Task to carry out: If pictures appear among the lines below, leave them out while you return exactly the lines from the one with "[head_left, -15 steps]" through the one with "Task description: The".

Data provided:
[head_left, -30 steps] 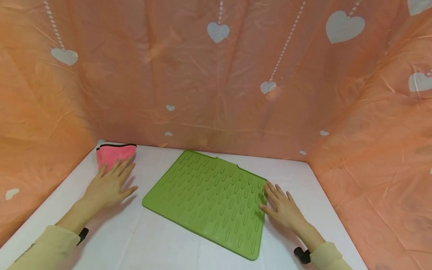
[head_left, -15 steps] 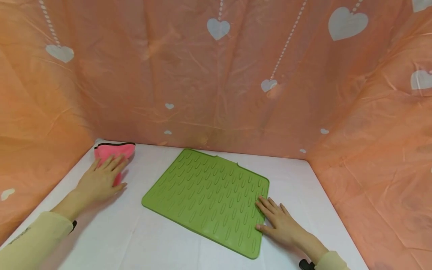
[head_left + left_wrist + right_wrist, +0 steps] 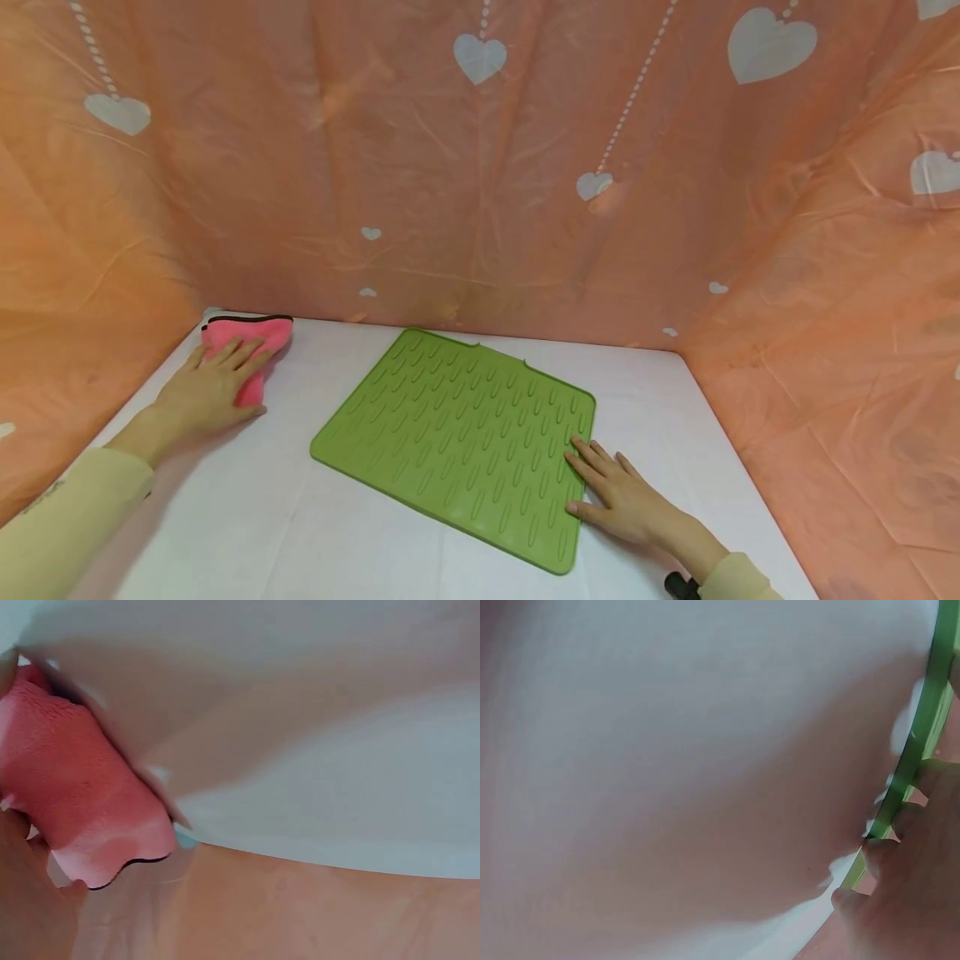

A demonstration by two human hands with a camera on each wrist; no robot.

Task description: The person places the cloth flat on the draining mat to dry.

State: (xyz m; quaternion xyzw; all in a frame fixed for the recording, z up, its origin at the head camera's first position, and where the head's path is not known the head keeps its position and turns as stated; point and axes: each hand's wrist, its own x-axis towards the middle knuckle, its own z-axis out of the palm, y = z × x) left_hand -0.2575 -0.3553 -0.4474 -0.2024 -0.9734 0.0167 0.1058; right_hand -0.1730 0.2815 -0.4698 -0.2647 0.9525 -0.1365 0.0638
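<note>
A folded pink cloth (image 3: 251,332) with a dark edge lies at the back left of the white table. My left hand (image 3: 204,393) rests on it with fingers spread over its top and the thumb at its near right side. In the left wrist view, the cloth (image 3: 82,780) looks thick and fuzzy, partly covered by the hand. A green mat (image 3: 457,442) with raised oval ridges lies flat and turned at an angle in the middle. The fingers of my right hand (image 3: 618,498) rest spread on its right edge, with the thumb also touching it.
White covering (image 3: 360,533) lies over the table. Orange sheets with pale hearts hang as a back wall (image 3: 420,183), a left wall (image 3: 82,275) and a right wall (image 3: 847,333) close round the table.
My left hand has moved left and settled lower over the cloth. My right hand has come down from the mat's upper right corner to rest on its right edge. The mat stays put.
</note>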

Result of the exercise:
[head_left, -15 steps] 
[head_left + left_wrist + right_wrist, +0 steps] 

A demonstration by two human hands with a camera on each wrist; no robot.

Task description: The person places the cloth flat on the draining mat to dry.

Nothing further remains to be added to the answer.